• [Excerpted data]:
========================

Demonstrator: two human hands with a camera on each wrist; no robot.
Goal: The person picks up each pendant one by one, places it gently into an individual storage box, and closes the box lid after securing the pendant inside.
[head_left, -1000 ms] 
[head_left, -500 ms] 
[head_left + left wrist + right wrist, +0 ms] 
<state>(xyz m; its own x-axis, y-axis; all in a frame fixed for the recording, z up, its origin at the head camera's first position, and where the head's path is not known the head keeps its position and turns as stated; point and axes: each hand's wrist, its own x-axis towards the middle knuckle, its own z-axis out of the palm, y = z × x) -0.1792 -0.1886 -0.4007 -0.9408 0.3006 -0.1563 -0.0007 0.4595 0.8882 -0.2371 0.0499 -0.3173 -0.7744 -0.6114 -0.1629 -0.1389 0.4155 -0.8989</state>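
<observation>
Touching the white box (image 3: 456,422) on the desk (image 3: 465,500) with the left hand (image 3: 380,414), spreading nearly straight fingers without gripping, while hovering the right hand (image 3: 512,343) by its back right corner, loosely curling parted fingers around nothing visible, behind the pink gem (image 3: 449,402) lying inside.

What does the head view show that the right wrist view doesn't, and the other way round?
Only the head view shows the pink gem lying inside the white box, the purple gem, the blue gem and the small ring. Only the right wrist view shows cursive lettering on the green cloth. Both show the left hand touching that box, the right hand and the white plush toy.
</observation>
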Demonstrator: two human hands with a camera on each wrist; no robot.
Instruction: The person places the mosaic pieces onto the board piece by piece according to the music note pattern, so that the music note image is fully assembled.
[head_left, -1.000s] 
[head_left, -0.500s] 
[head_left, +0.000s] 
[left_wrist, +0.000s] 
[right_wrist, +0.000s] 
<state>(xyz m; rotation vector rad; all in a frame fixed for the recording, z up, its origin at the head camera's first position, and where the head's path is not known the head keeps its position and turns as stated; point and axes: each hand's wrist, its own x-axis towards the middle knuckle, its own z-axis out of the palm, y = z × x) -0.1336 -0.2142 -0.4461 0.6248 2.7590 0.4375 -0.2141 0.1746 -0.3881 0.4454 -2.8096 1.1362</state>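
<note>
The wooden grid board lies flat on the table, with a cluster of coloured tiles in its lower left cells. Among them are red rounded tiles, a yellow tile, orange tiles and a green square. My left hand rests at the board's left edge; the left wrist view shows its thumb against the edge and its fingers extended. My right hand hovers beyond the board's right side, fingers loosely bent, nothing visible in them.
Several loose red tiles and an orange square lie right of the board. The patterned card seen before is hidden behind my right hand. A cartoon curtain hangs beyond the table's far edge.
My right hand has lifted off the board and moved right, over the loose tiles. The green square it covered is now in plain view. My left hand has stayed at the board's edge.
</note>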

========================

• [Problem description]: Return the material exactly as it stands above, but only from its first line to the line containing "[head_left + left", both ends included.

• [Completed task]:
Demonstrator: two human hands with a camera on each wrist; no robot.
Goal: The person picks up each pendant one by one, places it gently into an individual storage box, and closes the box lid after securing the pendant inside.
[head_left, -1000 ms] 
[head_left, -500 ms] 
[head_left + left wrist + right wrist, +0 ms] 

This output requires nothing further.